◆ Problem description: Work out how many lines below contain the word "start", then give that number alone.

(Dataset excerpt Opens)

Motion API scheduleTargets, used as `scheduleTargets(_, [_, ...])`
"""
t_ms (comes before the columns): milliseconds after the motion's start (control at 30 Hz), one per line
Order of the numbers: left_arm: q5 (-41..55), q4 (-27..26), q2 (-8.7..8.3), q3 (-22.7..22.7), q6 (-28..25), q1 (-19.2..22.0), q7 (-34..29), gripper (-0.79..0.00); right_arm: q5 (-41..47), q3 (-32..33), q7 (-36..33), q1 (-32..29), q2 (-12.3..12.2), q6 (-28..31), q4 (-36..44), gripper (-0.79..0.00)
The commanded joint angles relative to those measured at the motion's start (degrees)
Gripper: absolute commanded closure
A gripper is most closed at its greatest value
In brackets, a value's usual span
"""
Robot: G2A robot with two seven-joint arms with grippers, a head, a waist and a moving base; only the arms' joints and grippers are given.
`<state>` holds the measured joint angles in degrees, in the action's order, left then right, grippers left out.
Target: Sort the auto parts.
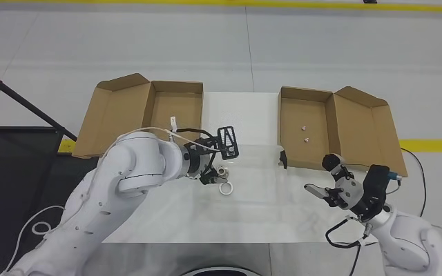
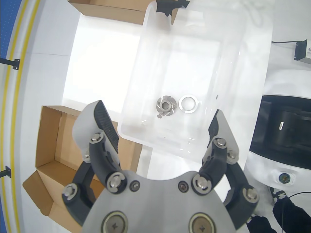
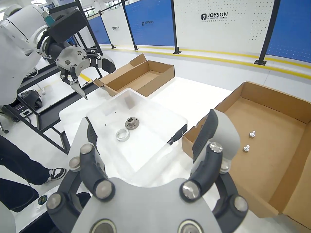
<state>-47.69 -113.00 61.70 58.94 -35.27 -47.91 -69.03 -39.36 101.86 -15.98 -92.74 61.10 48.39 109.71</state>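
Left end effector and right end effector both gape wide, empty. A flanged hub and a ring lie side by side in the clear bin mid-tabletop; two probable bolts sit in the right cardboard box

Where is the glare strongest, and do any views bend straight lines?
Left wrist view: the white table beside the clear bin is washed out by glare, and the yellow floor line curves. Right wrist view: the fence posts lean outward.
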Motion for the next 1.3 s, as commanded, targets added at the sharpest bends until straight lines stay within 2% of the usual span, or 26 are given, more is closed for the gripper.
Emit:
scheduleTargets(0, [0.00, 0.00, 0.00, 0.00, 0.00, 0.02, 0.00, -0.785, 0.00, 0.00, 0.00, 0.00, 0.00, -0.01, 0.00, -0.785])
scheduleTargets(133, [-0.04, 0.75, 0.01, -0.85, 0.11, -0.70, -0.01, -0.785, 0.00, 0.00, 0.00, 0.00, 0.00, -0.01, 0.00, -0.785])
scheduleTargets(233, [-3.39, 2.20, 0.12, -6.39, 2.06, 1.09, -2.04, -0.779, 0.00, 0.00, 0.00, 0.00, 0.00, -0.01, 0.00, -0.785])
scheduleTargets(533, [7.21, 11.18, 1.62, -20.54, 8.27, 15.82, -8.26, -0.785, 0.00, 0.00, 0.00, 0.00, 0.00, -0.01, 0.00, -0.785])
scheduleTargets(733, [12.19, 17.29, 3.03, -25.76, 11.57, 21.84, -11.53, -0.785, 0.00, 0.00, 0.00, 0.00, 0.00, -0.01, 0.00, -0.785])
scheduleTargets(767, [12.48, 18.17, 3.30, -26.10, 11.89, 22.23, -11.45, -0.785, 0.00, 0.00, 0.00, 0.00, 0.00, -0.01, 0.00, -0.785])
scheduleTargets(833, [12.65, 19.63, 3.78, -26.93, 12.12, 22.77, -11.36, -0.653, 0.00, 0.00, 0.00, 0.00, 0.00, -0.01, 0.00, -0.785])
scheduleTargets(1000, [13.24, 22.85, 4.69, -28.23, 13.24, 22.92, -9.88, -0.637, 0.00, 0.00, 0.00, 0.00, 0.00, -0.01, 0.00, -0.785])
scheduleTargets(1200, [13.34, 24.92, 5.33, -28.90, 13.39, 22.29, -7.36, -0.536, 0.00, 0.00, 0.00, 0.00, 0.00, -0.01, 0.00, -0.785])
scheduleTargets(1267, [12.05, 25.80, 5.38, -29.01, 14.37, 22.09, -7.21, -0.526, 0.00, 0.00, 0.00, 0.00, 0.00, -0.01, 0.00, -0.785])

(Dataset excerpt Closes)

◆ Response box: 2